Scholarship has led to the development of important exhibitions. From presentations of European avant-garde works to wartime propaganda exhibits, Wolfsonian curators continually research and review the collection and its many themes.

“The mission of the Wolfsonian is to use objects to explore how design shapes and reflects human experiences,” said Marianne Lamonaca, associate director for curatorial affairs and education. “Since our collection focuses on objects from the mid-19th to the mid-20th century, we also encourage viewers to learn from the past in order to shape the present and influence the future.”

The Wolfsonian contributes to scholarship through its award-winning Journal of Decorative and Propaganda Arts, which is dedicated to fostering new understanding of the 1875 to 1945 period, and parallels themes in the Wolfsonian collection. Through its research programs, the museum also supports seminars, collaborative curricula and fellowships.

With such items on display as exquisite handcrafted and innovative mass-produced furniture, paintings, sculpture, ceramics, household appliances and graphic images, the collection emphasizes the power of design in the modern age.

“Design is action,” Lamonaca explained. “Through design, people turn intentions and ideas into objects, images, buildings and environments. Because design forms the structures in which people live and work, the objects that they use and the images that they view, it has shaped human perceptions and behavior.”

While the collection includes sculpture and fine arts, the majority of it is design-related decorative, graphic, architectural and industrial arts. It includes objects relating to travel and transportation, materials produced for world’s fairs and expositions, political propaganda objects and New Deal designs produced by the WPA and the Federal Art Project.

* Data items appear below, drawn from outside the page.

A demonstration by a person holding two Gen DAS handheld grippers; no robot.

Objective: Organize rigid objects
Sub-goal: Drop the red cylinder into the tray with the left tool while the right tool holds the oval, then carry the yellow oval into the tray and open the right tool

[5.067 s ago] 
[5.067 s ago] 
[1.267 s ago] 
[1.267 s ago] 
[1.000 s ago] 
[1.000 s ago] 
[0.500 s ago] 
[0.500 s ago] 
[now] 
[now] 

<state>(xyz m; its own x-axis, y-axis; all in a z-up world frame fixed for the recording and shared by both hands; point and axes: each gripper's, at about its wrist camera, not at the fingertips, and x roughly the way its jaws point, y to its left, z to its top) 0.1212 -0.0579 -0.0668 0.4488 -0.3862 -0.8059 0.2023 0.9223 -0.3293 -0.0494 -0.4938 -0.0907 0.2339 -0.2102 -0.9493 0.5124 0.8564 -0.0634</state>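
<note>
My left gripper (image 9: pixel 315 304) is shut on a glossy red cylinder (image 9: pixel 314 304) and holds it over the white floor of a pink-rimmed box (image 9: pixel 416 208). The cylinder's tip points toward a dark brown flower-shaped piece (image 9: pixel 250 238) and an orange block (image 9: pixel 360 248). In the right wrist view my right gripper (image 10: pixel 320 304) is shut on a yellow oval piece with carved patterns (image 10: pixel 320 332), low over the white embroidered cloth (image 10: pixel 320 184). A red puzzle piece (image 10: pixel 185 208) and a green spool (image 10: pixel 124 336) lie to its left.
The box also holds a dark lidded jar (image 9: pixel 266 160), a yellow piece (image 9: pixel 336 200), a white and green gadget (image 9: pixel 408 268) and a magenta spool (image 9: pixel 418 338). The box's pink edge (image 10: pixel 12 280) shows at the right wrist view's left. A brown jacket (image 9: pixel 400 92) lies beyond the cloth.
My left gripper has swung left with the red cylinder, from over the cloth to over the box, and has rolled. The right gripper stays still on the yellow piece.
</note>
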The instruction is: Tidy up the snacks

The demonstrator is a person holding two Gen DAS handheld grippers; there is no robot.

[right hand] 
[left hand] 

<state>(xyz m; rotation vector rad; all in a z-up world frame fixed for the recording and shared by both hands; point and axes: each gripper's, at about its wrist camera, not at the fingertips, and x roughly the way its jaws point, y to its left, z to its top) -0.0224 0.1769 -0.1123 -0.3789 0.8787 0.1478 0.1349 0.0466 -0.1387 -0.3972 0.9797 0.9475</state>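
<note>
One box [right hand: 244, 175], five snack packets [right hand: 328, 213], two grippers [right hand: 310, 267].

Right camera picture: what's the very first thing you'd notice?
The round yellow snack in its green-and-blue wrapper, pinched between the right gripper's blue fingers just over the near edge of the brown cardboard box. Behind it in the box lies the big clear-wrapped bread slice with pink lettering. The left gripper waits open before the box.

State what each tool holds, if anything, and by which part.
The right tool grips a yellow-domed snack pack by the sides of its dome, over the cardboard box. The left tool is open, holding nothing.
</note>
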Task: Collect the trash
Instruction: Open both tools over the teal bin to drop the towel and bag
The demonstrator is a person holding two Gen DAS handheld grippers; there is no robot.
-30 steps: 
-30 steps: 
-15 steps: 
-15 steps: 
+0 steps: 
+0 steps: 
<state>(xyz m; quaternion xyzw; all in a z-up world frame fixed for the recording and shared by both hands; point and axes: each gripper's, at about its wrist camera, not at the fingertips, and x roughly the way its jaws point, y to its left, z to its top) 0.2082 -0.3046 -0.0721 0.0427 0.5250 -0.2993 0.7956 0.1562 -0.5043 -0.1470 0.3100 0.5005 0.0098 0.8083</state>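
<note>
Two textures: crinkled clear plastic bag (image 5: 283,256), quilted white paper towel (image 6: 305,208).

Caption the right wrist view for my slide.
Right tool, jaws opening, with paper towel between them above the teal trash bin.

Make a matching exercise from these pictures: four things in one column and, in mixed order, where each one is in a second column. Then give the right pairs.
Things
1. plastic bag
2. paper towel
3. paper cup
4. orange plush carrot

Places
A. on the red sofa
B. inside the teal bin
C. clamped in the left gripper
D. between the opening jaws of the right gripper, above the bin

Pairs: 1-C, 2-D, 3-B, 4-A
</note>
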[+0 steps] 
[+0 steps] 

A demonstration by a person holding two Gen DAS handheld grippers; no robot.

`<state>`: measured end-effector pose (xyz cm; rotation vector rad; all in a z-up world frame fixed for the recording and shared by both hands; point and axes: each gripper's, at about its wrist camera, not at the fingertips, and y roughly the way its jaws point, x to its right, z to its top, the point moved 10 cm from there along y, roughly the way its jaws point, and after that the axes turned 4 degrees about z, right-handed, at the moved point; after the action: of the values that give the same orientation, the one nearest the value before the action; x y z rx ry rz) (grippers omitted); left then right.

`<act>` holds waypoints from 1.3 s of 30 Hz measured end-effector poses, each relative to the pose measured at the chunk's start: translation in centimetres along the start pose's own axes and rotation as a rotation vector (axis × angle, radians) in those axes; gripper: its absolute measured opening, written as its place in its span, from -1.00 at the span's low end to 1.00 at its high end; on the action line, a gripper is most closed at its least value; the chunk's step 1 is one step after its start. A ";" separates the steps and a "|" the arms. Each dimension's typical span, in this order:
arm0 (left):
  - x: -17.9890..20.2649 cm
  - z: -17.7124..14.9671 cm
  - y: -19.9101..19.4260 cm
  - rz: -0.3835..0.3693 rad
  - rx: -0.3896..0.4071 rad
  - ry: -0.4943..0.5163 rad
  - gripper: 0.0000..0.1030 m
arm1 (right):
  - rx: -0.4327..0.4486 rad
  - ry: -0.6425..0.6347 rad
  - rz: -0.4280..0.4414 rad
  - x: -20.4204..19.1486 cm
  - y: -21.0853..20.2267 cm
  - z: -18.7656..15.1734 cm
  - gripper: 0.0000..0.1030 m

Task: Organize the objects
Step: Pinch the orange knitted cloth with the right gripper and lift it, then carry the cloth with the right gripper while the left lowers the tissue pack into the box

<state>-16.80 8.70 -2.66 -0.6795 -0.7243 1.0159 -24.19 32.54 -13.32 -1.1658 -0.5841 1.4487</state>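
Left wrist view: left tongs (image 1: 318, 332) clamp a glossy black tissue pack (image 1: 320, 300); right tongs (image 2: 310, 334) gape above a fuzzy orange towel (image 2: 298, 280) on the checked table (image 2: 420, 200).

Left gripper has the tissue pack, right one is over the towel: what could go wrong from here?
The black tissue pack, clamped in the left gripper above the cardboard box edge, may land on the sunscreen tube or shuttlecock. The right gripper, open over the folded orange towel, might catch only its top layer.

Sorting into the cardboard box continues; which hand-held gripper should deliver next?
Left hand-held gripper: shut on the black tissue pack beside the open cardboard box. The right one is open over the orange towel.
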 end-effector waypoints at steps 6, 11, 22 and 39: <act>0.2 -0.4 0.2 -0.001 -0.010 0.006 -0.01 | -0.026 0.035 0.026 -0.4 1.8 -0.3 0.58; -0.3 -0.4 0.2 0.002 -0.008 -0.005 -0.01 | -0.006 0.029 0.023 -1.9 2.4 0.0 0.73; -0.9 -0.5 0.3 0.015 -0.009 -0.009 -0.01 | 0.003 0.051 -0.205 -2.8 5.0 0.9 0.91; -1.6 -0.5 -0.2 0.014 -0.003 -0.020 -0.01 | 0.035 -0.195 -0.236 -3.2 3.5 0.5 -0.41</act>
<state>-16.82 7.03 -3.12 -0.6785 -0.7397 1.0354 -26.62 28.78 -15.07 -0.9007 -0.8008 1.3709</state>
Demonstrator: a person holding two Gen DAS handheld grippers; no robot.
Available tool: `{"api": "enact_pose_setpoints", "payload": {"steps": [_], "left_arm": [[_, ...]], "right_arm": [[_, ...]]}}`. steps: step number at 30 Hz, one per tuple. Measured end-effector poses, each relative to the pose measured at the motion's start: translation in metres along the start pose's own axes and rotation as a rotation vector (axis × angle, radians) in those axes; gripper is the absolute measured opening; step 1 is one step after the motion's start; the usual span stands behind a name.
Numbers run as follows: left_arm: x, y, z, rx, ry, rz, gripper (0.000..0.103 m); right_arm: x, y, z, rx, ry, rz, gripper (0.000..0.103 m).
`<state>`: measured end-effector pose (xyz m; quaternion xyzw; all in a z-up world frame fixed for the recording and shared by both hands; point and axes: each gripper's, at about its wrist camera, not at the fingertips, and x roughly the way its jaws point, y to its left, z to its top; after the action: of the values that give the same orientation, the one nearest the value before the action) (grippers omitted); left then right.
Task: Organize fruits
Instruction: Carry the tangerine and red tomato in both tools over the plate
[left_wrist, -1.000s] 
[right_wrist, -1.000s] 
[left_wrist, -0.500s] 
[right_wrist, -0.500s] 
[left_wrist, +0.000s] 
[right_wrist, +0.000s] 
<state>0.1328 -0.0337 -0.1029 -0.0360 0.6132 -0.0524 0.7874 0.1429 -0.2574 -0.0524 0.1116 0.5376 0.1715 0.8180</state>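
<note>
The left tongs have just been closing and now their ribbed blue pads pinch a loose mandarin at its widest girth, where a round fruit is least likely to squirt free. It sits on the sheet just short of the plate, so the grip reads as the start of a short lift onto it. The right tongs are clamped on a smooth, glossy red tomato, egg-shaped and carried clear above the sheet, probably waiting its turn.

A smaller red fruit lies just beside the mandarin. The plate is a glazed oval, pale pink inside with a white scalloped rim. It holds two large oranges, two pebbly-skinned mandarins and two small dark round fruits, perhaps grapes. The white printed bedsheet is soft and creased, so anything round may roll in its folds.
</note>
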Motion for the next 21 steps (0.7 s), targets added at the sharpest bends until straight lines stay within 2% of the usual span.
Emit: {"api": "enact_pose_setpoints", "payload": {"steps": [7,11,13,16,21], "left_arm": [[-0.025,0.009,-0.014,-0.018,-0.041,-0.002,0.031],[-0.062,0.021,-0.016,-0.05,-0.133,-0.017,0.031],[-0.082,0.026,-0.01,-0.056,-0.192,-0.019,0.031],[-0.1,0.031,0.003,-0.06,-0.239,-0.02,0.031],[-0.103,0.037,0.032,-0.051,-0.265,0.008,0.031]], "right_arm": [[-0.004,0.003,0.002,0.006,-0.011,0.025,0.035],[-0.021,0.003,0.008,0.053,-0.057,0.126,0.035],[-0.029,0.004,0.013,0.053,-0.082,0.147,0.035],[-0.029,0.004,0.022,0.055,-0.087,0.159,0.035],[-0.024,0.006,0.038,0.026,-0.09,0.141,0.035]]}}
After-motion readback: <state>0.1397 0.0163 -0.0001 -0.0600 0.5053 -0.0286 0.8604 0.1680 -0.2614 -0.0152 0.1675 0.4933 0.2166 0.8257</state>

Progressive and avant-garde design movements are well-represented in the areas of British Arts and Crafts, Dutch and Italian Art Nouveau, German Design Reform and American Industrial Design.

There is a synergy between the museum’s permanent collection and its location. “Present-day South Florida was developed during the period of our collection, so there are many connections to be made regarding the social, political, technological and even economic stories that shaped our community in the past and that continue to exert influence today,” Lamonaca said.

Permanent galleries provide insight into and commentary on the collection’s overall theme, “Art and Design in the Modern Age,” interpreting the persistence of tradition as well as the introduction of modernity.

“Because design occurs in specific historical contexts, each of the objects on display is able to express aspects of the modern experience, whether embracing the new machine age of the industrial revolution or rejecting it and reverting to time-honored traditions,” Lamonaca explained.

While exhibitions focus on the time frame of the collection, the museum’s educators draw connections to the present through school programs, films, symposia and lectures. Said Lamonaca, “We try to give the visitor to the Wolfsonian many lenses to look at design from ‘the spoon to the city,’ as Italian architect Ernesto Rodgers famously said.”

The Wolfsonian-FIU’s permanent collection will be augmented with the temporary exhibition Fashioning the Modern French Interior: Pochoir Portfolios in the 1920s through May 11. The Wolfsonian-FIU is located at 1001 Washington Ave., Miami Beach; 305-531-1001; www.wolfsonian.org.